Inspecting Models#
We first import the ams library and configure the logger level.
[1]:
import ams
[2]:
ams.config_logger(stream_level=20)
Load an example case.
[3]:
sp = ams.load(ams.get_case('5bus/pjm5bus_demo.xlsx'),
setup=True,
no_output=True,)
Parsing input file "/Users/jinningwang/work/ams/ams/cases/5bus/pjm5bus_demo.xlsx"...
Input file parsed in 0.0709 seconds.
Zero Line parameters detected, adjusted to default values: rate_b, rate_c.
All bus type are PQ, adjusted given load and generator connection status.
System set up in 0.0021 seconds.
List all models and routines#
[4]:
print(sp.supported_models())
Supported Groups and Models
Group | Models
-------------+------------------------------------------------
ACLine | Line
ACShort | Jumper
ACTopology | Bus
Collection | Area, Zone
Cost | GCost, SFRCost, SRCost, NSRCost, VSGCost, DCost
DG | PVD1, ESD1, EV1, EV2
Horizon | EDTSlot, UCTSlot
Information | Summary
RenGen | REGCA1
Reserve | SFR, SR, NSR, VSGR
StaticGen | Slack, PV
StaticLoad | PQ
StaticShunt | Shunt
VSG | REGCV1, REGCV2
Similarly, all supported routiens can be listed.
[5]:
print(sp.supported_routines())
Supported Types and Routines
Type | Routines
------+-----------------------------------------------------------------------
ACED | ACOPF, ACOPF1, OPF
DCED | DCOPF, DCOPF2, RTED, RTEDDG, RTEDESP, RTEDES, RTEDVIS, RTED2, RTED2DG,
| RTED2ES, ED, EDDG, EDES, ED2, ED2DG, ED2ES, DCOPF1
DCUC | UC, UCDG, UCES, UC2, UC2DG, UC2ES
DED | DOPF, DOPFVIS
PF | DCPF, PFlow, DCPF1, PFlow1
Check routine documentation#
To check the documentation for the routine model, use its doc() method.
[6]:
print(sp.RTED.doc())
Routine <RTED> in Type <DCED>
DC-based real-time economic dispatch (RTED).
RTED extends DCOPF with:
- Vars for SFR reserve: ``pru`` and ``prd``
- Param for linear SFR cost: ``cru`` and ``crd``
- Param for SFR requirement: ``du`` and ``dd``
- Param for ramping: start point ``pg0`` and ramping limit ``R10``
- Param ``pg0``, which can be retrieved from dynamic simulation results.

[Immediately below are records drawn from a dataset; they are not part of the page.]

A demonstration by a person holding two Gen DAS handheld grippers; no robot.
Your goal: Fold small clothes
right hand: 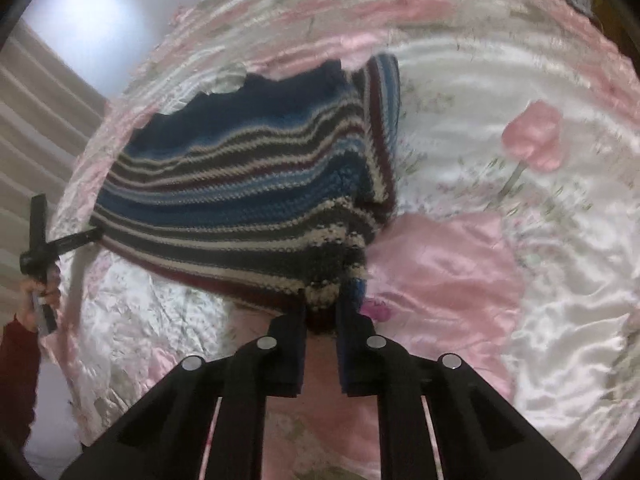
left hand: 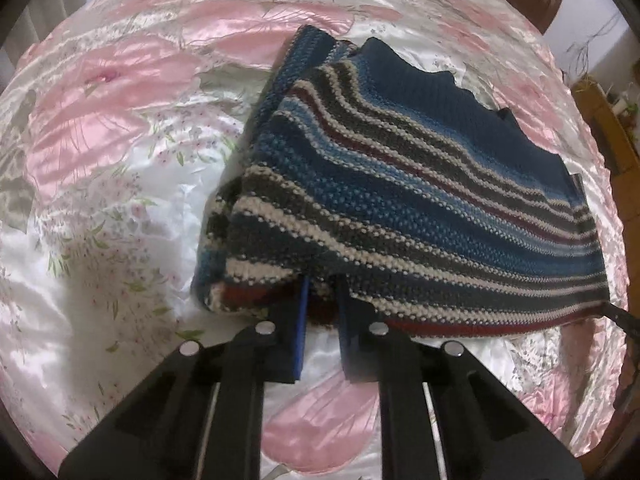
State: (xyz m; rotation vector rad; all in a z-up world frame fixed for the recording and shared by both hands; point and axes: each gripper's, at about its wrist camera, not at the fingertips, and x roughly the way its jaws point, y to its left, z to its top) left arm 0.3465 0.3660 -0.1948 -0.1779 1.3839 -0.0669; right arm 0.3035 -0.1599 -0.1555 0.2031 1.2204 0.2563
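Satin pink-and-white floral bedspread (left hand: 120, 128) covers the whole surface, wrinkled. Striped knit sweater in navy, blue, grey, cream and maroon (left hand: 400, 184) sits mid-bedspread, near hem lifted, far part resting on the satin. Black left gripper (left hand: 322, 304) clenched on one hem corner; black right gripper (right hand: 322, 312) clenched on the other. Person's left hand (right hand: 40, 300), red sleeve (right hand: 16, 376), at bedspread's edge.
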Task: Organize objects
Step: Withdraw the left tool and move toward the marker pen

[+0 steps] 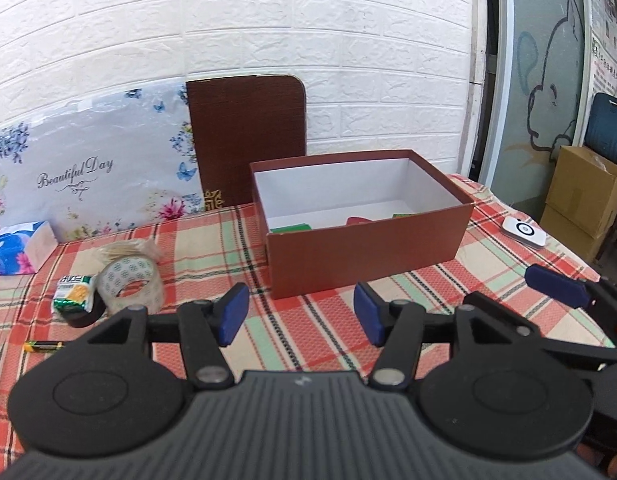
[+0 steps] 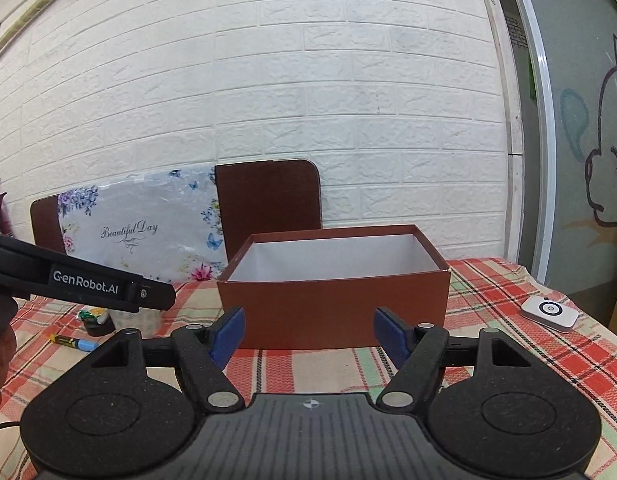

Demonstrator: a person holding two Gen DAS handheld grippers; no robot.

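Left wrist view: one red-brown box [image 1: 364, 256] mid-surface [image 1: 300, 344], open top; inside two green items [image 1: 290, 228], one red [image 1: 358, 221]. Left of box: one tape roll [image 1: 130, 284], one battery [image 1: 42, 346]. Left claw [image 1: 300, 314] wide, empty; right claw [image 2: 310, 336] wide, empty.

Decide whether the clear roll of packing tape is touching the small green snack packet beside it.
Cannot tell. In the left wrist view the clear roll of packing tape overlaps the small green snack packet with no visible gap; contact or mere overlap is unclear.
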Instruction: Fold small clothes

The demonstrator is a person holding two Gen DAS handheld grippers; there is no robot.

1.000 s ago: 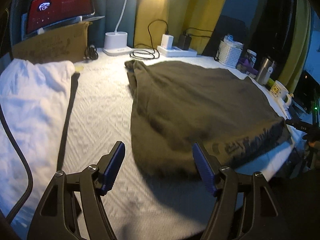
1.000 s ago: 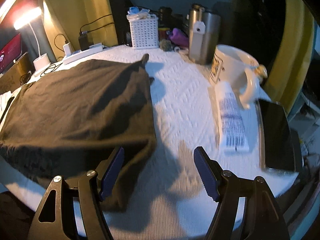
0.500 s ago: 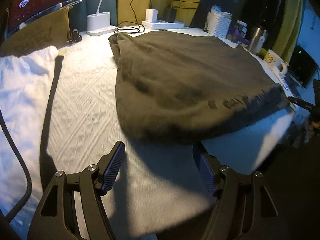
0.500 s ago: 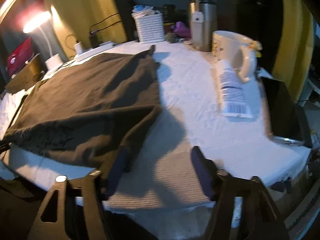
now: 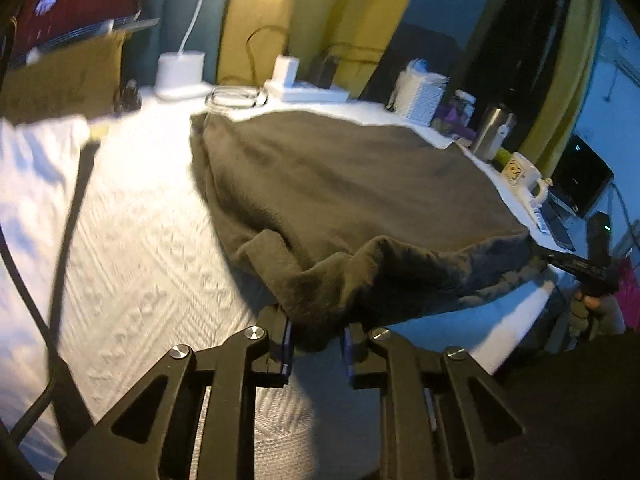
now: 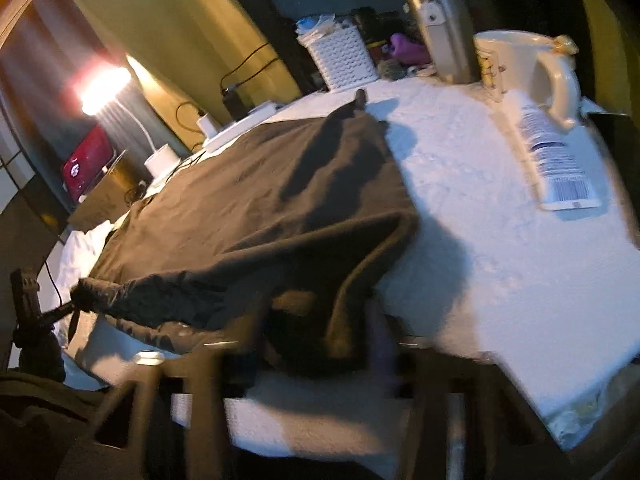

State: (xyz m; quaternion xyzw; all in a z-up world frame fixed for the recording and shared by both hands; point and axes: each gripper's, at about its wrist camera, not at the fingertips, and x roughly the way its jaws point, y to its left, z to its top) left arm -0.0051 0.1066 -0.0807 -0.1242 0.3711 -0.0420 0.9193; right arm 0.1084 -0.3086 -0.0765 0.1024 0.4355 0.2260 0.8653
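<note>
A dark olive-brown garment [image 5: 340,184] lies spread on the white quilted table cover [image 5: 132,240]. My left gripper [image 5: 316,344] is shut on the garment's near left corner and lifts it off the cover. My right gripper [image 6: 316,344] is blurred in its own view and is shut on the garment's [image 6: 260,200] near right corner, which bunches up between the fingers. The near hem hangs stretched between the two grippers. In the left wrist view the right gripper [image 5: 576,266] shows at the hem's far right end.
White cloth [image 5: 36,184] lies at the left with a black cable [image 5: 64,248] across it. At the back stand a lamp base [image 5: 180,76], power strip [image 5: 304,92], white basket [image 6: 344,56], steel tumbler [image 6: 444,24], mug [image 6: 528,72] and a lotion tube [image 6: 556,168].
Both grippers were open in front of the garment's near edge. They have closed on its two near corners and raised the hem off the cover.
</note>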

The function ``dc2ac`` sets the ``vBus`` value from solved ACOPF.
Without this conversion, dynamic simulation might fail due to the gap between
DC-based dispatch results and AC-based dynamic initialization.
Notes
-----
- Formulations have been adjusted with interval ``config.t``, 5/60 [Hour] by default.
- The tie-line flow related constraints are omitted in this formulation.
- Power generation is balanced for the entire system.
- SFR is balanced for each area.
Objective
Unit
----
$
Expressions
Name | Description | Unit
-------+----------------+-----
plf | Line flow | p.u.
pmaxe | Effective pmax | p.u.
pmine | Effective pmin | p.u.
Constraints
Name | Description
-------+----------------------------------
pb | power balance
sbus | align slack bus angle
pglb | pg min
pgub | pg max
plflb | line flow lower bound
plfub | line flow upper bound
alflb | line angle difference lower bound
alfub | line angle difference upper bound
rbu | RegUp reserve balance
rbd | RegDn reserve balance
rru | RegUp reserve source
rrd | RegDn reserve source
rgu | Gen ramping up
rgd | Gen ramping down
Vars
Name | Description | Unit | Properties
------+------------------------------------+------+-----------
pg | Gen active power | p.u. |
vBus | Bus voltage magnitude, placeholder | p.u. |
aBus | Bus voltage angle | rad |
pru | RegUp reserve | p.u. | nonneg
prd | RegDn reserve | p.u. | nonneg
ExpressionCalcs
Name | Description | Unit
-----+---------------------------------------+-------
pi | LMP, dual of <pb> | $/p.u.
mu1 | Lagrange multipliers, dual of <plflb> | $/p.u.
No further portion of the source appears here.